WORK ORDER - Please print the full listing below exactly, but not the pictures in it.

AVAILABLE DATA -
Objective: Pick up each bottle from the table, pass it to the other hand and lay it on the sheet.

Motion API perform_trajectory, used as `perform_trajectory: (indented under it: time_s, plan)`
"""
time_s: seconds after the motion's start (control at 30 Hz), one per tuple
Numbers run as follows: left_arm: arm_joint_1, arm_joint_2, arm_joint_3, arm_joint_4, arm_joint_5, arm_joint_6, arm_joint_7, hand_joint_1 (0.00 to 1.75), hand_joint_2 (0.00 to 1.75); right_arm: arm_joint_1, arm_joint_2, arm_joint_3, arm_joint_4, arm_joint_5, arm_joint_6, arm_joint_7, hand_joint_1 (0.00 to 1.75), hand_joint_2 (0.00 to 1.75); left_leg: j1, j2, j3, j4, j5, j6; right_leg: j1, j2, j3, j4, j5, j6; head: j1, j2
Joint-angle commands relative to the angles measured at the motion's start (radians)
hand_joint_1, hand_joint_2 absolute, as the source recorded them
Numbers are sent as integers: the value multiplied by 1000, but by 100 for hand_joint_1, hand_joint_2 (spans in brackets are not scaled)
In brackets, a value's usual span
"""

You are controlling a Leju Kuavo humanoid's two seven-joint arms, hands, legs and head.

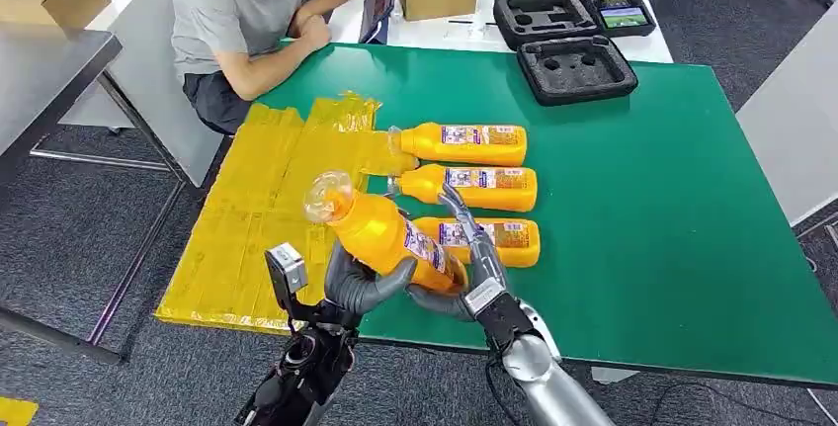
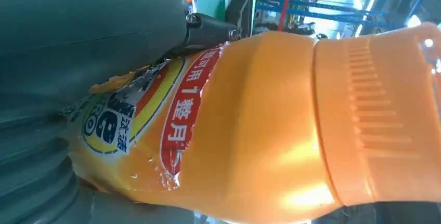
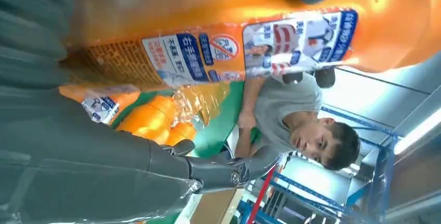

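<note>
Both hands [image 1: 371, 283] [image 1: 472, 283] have fingers wrapped round one bottle [image 1: 390, 233]; I judge it slick, rigid, best gripped mid-body.

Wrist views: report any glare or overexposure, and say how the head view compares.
Left wrist view: held bottle shows bright glare patches, the background blown out. Right wrist view: ceiling light overexposed, highlights on the bottle. Head view: evenly lit, green table sharp.

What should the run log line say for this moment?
phase: handover | left hand: grips held bottle | right hand: touches held bottle | sheet: no bottle fully on it | table: three bottles lying
</note>
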Motion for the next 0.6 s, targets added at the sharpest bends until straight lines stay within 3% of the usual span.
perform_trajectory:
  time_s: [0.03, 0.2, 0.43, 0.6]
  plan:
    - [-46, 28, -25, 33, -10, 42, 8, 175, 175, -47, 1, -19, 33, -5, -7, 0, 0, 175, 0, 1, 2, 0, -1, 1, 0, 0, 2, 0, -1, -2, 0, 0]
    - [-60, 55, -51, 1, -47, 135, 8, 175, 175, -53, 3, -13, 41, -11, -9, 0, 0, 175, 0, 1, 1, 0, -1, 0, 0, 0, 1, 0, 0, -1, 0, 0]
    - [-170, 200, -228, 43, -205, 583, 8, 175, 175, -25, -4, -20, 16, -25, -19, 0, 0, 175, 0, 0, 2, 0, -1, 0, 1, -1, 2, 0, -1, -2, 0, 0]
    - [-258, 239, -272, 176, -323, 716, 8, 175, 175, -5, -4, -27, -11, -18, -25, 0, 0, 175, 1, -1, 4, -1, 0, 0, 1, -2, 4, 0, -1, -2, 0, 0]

COMPLETED EXERCISE -
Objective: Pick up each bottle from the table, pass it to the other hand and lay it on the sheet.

Motion API perform_trajectory, used as `perform_trajectory: (indented under it: time_s, plan)`
"""
time_s: seconds after the motion's start (control at 30 Hz), one per tuple
Numbers run as follows: left_arm: arm_joint_1, arm_joint_2, arm_joint_3, arm_joint_4, arm_joint_5, arm_joint_6, arm_joint_7, hand_joint_1 (0.00 to 1.75), hand_joint_2 (0.00 to 1.75); right_arm: arm_joint_1, arm_joint_2, arm_joint_3, arm_joint_4, arm_joint_5, arm_joint_6, arm_joint_7, hand_joint_1 (0.00 to 1.75), hand_joint_2 (0.00 to 1.75); left_leg: j1, j2, j3, j4, j5, j6; right_leg: j1, j2, j3, j4, j5, j6; head: j1, j2
Joint-angle commands relative to the angles measured at the motion's start (radians)
hand_joint_1, hand_joint_2 absolute, as the source recorded them
Numbers are sent as integers: the value multiplied by 1000, but by 100 for hand_joint_1, hand_joint_2 (spans in brackets are not scaled)
In brackets, a value's usual span
"""

You are controlling a Leju Kuavo humanoid's two seven-joint arms, hands, legs and head.


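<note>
Both hands [image 1: 371, 283] [image 1: 472, 283] have fingers wrapped round one bottle [image 1: 390, 233]; I judge it slick, rigid, best gripped mid-body.

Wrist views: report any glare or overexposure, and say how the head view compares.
Left wrist view: held bottle shows bright glare patches, the background blown out. Right wrist view: ceiling light overexposed, highlights on the bottle. Head view: evenly lit, green table sharp.

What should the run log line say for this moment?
phase: handover | left hand: grips held bottle | right hand: touches held bottle | sheet: no bottle fully on it | table: three bottles lying
</note>
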Motion for the next 0.6 s, targets added at the sharpest bends until straight lines stay within 3% of the usual span.
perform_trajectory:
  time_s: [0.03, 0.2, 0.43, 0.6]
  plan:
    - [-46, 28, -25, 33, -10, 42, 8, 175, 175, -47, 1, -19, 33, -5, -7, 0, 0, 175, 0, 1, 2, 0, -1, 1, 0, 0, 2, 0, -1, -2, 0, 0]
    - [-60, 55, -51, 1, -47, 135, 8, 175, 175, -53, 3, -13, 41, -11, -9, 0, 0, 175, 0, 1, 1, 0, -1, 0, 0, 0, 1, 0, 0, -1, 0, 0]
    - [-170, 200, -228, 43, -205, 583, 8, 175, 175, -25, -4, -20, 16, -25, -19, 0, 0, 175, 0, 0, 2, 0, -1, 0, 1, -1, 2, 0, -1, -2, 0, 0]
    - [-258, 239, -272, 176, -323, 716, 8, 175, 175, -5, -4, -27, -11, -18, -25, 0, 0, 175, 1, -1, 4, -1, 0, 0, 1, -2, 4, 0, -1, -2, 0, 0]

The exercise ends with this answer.